At BASF, it didn’t take long before the “lessons learned” from the flood of 2016 were put into practice: Hurricane Matthew hit the company’s Savannah, Georgia, site just a few weeks later. “Our team reached out to that site and we ran down our list of ‘Hey, think about this, or we used this technology. Or, here are the types of supplies you might want to consider,’” Yura says.

As with any disaster, many plants performed a plus/delta evaluation following the storm to determine lessons learned and implement best practices going forward. One such “best practice” for BASF was utilizing neighboring plant sites as a forward staging area for stockpiling necessary supplies and equipment.

“We’re quick learners and we’re doing a lot of documentation of this event,” Yura adds. “When you’re moving fast, sometimes you just shoot out numbers and then you may overshoot or undershoot; so we refine that and document it and put it into our emergency plans moving forward. Most importantly, we share it within the corporation.”

ExxonMobil’s Johnston says many of the lessons learned from the flood revolve around the effective use of communications.

“I don’t think any of us really expected the scope of the communications challenges,” Johnston says. “One of the biggest problems was connecting with folks who no longer had a home phone, or even an operating cell phone.”

As one remedy, ExxonMobil set up an external website with resources for employees that could be accessed by cell phone or any computer.

Dow’s Chiasson says what worked during Hurricane Katrina didn’t necessarily work during the flood of 2016. As such, Dow’s plus/delta process will examine the effectiveness of established procedures in order to identify policies and processes that need changing or revising.

Dow also found communications to be one of the most significant initial challenges. “While we work a phone tree system during disasters, we’ve learned that social media is particularly useful in such situations,” she adds. “When the phone lines are out, sometimes they can still go to Facebook and see how to contact their supervisor. That’s how we were able to push out a lot of messages and get information back from our employees.”

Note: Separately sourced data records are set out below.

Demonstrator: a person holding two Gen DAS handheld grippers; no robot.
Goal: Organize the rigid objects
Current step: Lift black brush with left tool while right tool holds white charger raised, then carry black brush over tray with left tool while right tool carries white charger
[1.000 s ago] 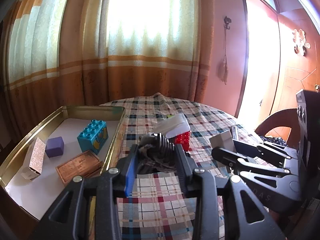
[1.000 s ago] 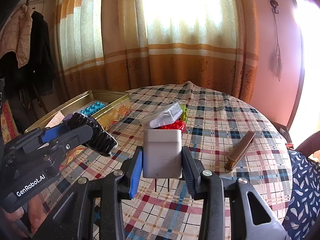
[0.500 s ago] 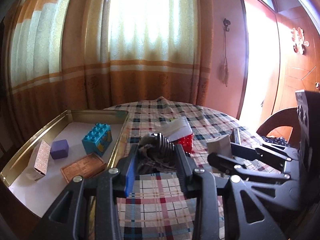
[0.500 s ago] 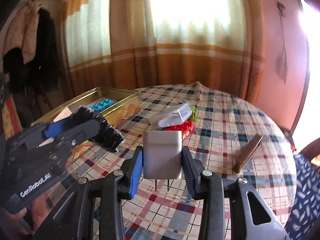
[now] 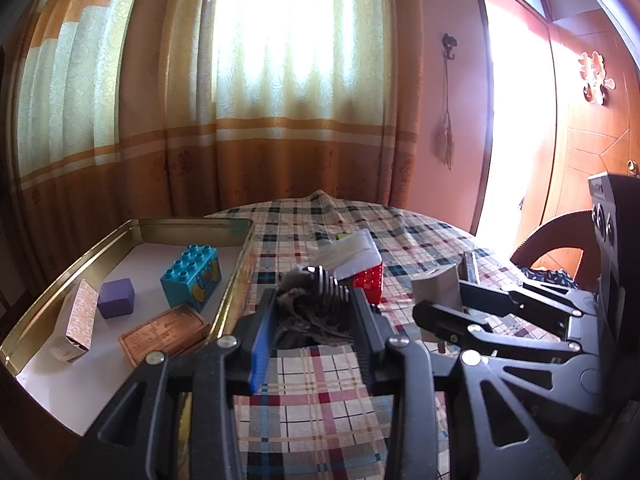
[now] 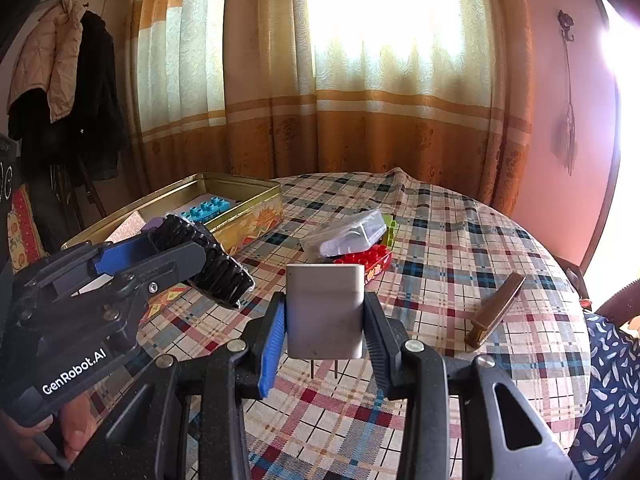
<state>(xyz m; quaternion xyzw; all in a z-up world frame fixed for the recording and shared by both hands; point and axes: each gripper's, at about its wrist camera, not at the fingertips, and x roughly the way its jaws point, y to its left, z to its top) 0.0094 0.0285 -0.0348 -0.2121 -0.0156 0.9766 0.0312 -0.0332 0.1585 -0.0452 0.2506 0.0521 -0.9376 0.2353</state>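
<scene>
The left gripper [image 5: 314, 320] has its jaws drawn nearly together on a black ribbed object [image 6: 208, 256], a finned, comb-like piece held clear above the plaid tablecloth [image 6: 460, 240]; what exactly it is cannot be told from either view. In the left wrist view some grey crumpled stuff shows between the fingers beside the ribs.

The right gripper [image 6: 324, 320] is partly open, its pads pressed on the two sides of a white plug adapter [image 6: 325, 308], which stands upright between them with its two metal pins pointing down (the pins hang above the cloth, not touching it). From the left wrist view the same adapter [image 5: 438, 292] shows at the tip of the right gripper, just beside the left one.

Along the left edge of the table sits a gold tin tray [image 5: 192, 226]. In it lie a teal toy brick [image 5: 192, 274], a purple cube [image 5: 116, 298], a brown flat block [image 5: 164, 334] and a small speckled box [image 5: 76, 326], all apart from each other.

Near the middle of the table a clear plastic packet [image 6: 348, 234] rests on a red toy brick [image 6: 366, 260], with a green piece [image 6: 389, 226] just behind. Toward the right edge a brown bar [image 6: 498, 310] lies flat on the cloth, well apart from the rest.
</scene>
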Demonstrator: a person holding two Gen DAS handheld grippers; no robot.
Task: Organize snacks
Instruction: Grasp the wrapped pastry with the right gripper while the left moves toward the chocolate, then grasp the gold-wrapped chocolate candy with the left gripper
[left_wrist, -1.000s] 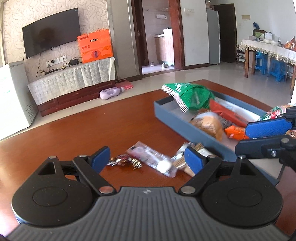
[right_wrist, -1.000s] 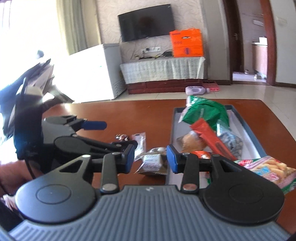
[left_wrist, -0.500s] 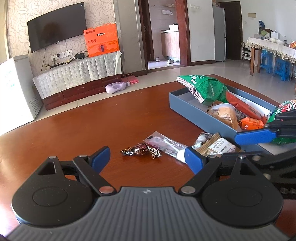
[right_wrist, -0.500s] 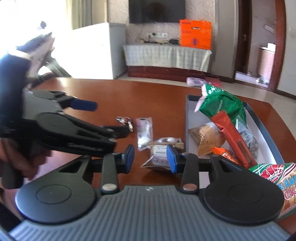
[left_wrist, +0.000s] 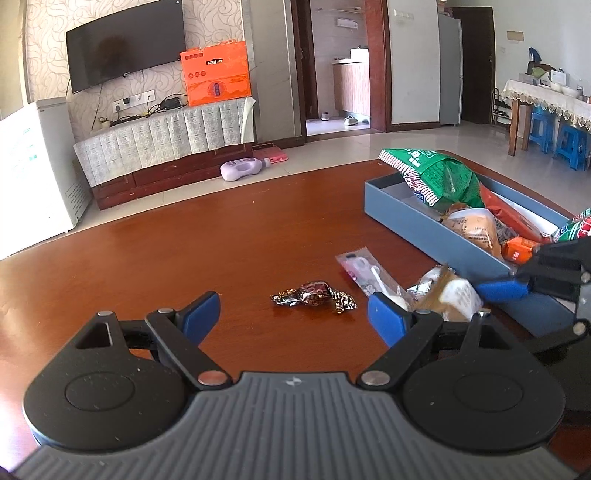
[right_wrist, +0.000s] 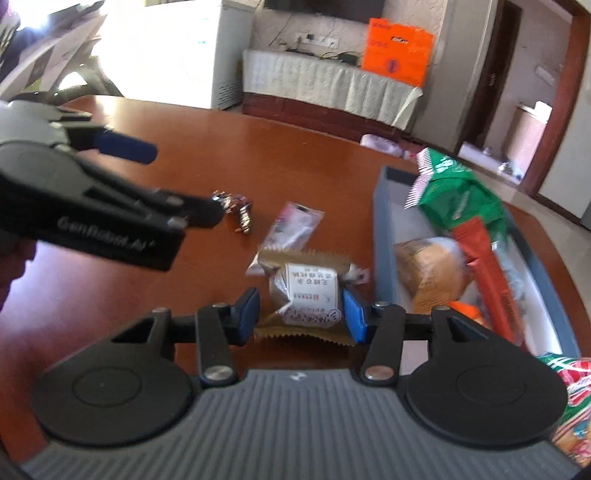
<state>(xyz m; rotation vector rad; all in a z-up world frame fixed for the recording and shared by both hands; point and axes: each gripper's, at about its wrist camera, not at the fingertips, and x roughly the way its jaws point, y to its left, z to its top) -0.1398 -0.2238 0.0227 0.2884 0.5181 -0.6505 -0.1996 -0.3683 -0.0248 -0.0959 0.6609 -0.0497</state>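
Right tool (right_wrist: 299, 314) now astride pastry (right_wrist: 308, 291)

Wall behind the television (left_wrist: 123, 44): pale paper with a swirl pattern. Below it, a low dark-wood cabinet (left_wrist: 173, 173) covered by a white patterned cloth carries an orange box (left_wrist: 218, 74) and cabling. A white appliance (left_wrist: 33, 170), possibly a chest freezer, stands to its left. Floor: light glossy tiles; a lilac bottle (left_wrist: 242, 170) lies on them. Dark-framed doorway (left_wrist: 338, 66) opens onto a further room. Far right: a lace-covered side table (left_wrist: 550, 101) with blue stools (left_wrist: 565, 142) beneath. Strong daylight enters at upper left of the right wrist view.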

She adds that other issues will be addressed in the coming months. “I think we’re looking at going about things differently when addressing mental health issues and homelessness that result from these events. It’s eight weeks later and people are nowhere near going back to their homes. What’s the long-term effect of that? That’s important to us.”

The financial burden

dow-1-eawBegun in the aftermath of Hurricane Katrina, the Baton Rouge Area Foundation’s Employees 1st program partners with companies provides cash grants to their employees facing unexpected difficulties. Employees are also encouraged to make tax-deductible donations to the fund.

The program expanded from just 10 employee assistance funds to 80 in the aftermath of the storm, as area businesses leaned upon the program to disseminate financial assistance to their employees.

In the wake of the flood, numerous plants and industrial contractors have established Employees 1st accounts, some of which include Dow, Formosa Plastics, Georgia-Pacific, MexiChem, Pala Industrial Construction, Praxair and Associated Builders and Contractors Pelican Chapter. To get started, these companies made a minimum seed deposit of $10,000, then employees were encouraged to make a tax-deductible donation to build the coffers.

“Certainly, depending upon the employee base, sometimes you want to have more than that, but in general that’s the starting point,” says Elizabeth Hutchison, Employees 1st project manager at BRAF. “We have research data that helps us determine what we recommend keeping in the fund, and how many of their employees might face one of these qualifying incidents in a calendar year. We really work with each company based upon their needs, their employee base, and customize their fund according to their need.”

The funds are controlled entirely by BRAF within an investment portfolio managed by Goldman Sachs and J. P. Morgan.

Hutchison says the process works fairly quickly after an employee submits an on-line claim. “Within 48 hours they have an answer of ‘Yes, your incident qualifies,’ or it’s denied for whatever reason,” she adds. “Then within a week tops, if not sooner, you receive a check if approved.”